A new report from Greenpeace East Asia draws attention to the risks associated with carbon offsets in China.
China represents a massive market for the accreditation and sale of carbon offset credits, particularly in the light of liquefied natural gas (LNG) imports.
Namely, the report claims some 85% of all carbon-neutral LNG cargoes to have been sold to buyers in Asia, whereas Chinese oil and gas companies are accused of purchasing low-quality carbon offsets to support their weak emissions reduction commitments.
In a statement, Li Jiatong, Greenpeace East Asia Beijing-based project leader said: “Carbon offsets are a crediting scheme to enable carbon emissions in one domain by compensating for them elsewhere. In the past few years, the global carbon offset industry has been riddled with scandals and costly methodological errors.”
Li went on to say that carbon offsetting is swiftly enveloping China, even as it is currently in a crisis of confidence around the world.

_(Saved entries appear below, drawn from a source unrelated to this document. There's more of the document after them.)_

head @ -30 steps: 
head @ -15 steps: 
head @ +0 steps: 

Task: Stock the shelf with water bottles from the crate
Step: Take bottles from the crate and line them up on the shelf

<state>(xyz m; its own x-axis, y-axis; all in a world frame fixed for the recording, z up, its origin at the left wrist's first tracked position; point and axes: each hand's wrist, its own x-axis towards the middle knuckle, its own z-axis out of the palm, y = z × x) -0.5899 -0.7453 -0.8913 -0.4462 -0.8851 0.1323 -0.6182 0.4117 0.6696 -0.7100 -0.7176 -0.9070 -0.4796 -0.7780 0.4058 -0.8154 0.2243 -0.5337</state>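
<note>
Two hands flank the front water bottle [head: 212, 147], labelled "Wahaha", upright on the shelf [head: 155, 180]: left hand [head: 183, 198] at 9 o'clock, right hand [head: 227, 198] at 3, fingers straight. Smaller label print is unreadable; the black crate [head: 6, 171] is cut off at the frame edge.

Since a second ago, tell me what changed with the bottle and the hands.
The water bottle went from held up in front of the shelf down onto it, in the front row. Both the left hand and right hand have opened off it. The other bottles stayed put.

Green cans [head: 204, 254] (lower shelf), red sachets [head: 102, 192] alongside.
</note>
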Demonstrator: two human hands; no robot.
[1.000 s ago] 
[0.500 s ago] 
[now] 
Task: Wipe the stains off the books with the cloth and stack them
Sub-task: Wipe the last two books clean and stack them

Further, in his statement, Li points out that carbon offset credits are used as a ‘smoke screen’ by major polluters, particularly such as fossil fuel companies, to mask their continued and often even increased CO2 emissions.
“So, we’re ringing the alarm in China. Carbon offset credits have no place in net zero pledges,” Li concludes.
One of the main subjects of the analysis conducted by Greenpeace are the forestry carbon projects in China, which are said to frequently demonstrate inconsistent levels of quality largely due to a lack of rigorous standards and insufficient data collection.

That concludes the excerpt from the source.